● What to work on
Copy out the data below. Keep every word as it is.

● Given information
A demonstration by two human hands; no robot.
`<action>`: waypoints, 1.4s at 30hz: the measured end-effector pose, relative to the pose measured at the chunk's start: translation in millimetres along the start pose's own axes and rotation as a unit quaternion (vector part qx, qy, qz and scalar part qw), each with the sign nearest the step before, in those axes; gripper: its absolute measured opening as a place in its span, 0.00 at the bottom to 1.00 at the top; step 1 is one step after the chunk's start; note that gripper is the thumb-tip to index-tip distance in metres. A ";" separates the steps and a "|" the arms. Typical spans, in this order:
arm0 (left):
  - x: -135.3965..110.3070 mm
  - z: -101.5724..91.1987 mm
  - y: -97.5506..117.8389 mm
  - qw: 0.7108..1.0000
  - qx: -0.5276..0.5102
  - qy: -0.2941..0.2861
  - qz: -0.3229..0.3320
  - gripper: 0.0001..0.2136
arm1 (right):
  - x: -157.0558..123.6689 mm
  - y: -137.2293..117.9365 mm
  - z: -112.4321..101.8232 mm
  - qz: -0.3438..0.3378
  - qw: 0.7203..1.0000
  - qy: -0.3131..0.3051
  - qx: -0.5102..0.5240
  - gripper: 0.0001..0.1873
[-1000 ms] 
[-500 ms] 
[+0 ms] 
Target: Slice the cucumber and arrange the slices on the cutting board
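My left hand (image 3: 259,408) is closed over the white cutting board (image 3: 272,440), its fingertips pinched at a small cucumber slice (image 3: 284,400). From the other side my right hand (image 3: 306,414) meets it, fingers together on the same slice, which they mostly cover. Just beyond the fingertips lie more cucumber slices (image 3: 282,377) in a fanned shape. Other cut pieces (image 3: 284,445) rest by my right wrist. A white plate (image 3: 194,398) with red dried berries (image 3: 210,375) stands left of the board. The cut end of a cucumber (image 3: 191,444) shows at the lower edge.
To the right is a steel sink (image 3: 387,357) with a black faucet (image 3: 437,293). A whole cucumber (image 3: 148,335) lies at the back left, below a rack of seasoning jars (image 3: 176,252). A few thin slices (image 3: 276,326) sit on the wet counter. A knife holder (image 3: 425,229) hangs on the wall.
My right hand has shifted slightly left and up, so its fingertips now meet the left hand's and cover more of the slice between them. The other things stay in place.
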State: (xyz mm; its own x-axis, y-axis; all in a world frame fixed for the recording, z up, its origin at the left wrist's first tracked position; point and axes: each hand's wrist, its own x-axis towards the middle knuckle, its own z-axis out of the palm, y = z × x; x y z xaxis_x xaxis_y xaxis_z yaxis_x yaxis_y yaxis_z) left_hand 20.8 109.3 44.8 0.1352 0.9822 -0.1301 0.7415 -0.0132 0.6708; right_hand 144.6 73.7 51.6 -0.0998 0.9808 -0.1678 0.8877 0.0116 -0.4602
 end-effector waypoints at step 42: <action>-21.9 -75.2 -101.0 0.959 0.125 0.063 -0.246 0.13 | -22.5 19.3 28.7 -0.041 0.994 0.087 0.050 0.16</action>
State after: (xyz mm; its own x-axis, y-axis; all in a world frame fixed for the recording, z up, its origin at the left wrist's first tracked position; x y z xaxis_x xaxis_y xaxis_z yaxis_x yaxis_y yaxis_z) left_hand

● Completed exercise
A demonstration by two human hands; no robot.
`<action>`: waypoints, 1.4s at 30hz: the measured end-effector pose, relative to the pose measured at the chunk's start: translation in millimetres along the start pose's own axes and rotation as a unit quaternion (vector part qx, qy, qz and scalar part qw), each with the sign nearest the step before, in those axes; gripper: its absolute measured opening as a place in its span, 0.00 at the bottom to 1.00 at the top; step 1 is one step after the chunk's start; note that gripper is the thumb-tip to index-tip distance in metres. A ";" separates the steps and a "|" the arms. Typical spans, in this order:
arm0 (left):
  - x: -135.3965..110.3070 mm
  - z: -101.5724..91.1987 mm
  - y: -97.5506..117.8389 mm
  - qw: 0.7108..1.0000
  - qx: -0.5276..0.5102
  - qy: -0.2941..0.2861
  - qz: -0.3229..0.3320
  - gripper: 0.0001..0.2136
arm1 (right):
  - x: -157.0558..123.6689 mm
  - y: -137.2293..117.9365 mm
  - z: -112.4321..101.8232 mm
  - qz: -0.3438..0.3378
  - qw: 0.7203..1.0000
  - qy: -0.3131..0.3051
  - qx: -0.5102..0.5240
  - gripper: 0.0001..0.1873
[-1000 ms] 
[-500 ms] 
[+0 ms] 
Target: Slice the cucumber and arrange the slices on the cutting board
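My left hand (image 3: 259,408) is closed over the white cutting board (image 3: 272,440), its fingertips pinched at a small cucumber slice (image 3: 284,400). From the other side my right hand (image 3: 306,414) meets it, fingers together on the same slice, which they mostly cover. Just beyond the fingertips lie more cucumber slices (image 3: 282,377) in a fanned shape. Other cut pieces (image 3: 284,445) rest by my right wrist. A white plate (image 3: 194,398) with red dried berries (image 3: 210,375) stands left of the board. The cut end of a cucumber (image 3: 191,444) shows at the lower edge.
To the right is a steel sink (image 3: 387,357) with a black faucet (image 3: 437,293). A whole cucumber (image 3: 148,335) lies at the back left, below a rack of seasoning jars (image 3: 176,252). A few thin slices (image 3: 276,326) sit on the wet counter. A knife holder (image 3: 425,229) hangs on the wall.
My right hand has shifted slightly left and up, so its fingertips now meet the left hand's and cover more of the slice between them. The other things stay in place.
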State: (xyz mm; its own x-axis, y-axis; all in a world frame fixed for the recording, z up, its origin at the left wrist's first tracked position; point and axes: each hand's wrist, its own x-axis towards the middle knuckle, its own z-axis out of the palm, y = z × x; x y z xaxis_x xaxis_y xaxis_z yaxis_x yaxis_y yaxis_z) left_hand 20.8 109.3 44.8 0.1352 0.9822 -0.1301 0.7415 -0.0132 0.6708; right_hand 144.6 73.7 51.6 -0.0998 0.9808 -0.1678 0.8877 0.0116 -0.4602
 end-effector waypoints at step 42: <action>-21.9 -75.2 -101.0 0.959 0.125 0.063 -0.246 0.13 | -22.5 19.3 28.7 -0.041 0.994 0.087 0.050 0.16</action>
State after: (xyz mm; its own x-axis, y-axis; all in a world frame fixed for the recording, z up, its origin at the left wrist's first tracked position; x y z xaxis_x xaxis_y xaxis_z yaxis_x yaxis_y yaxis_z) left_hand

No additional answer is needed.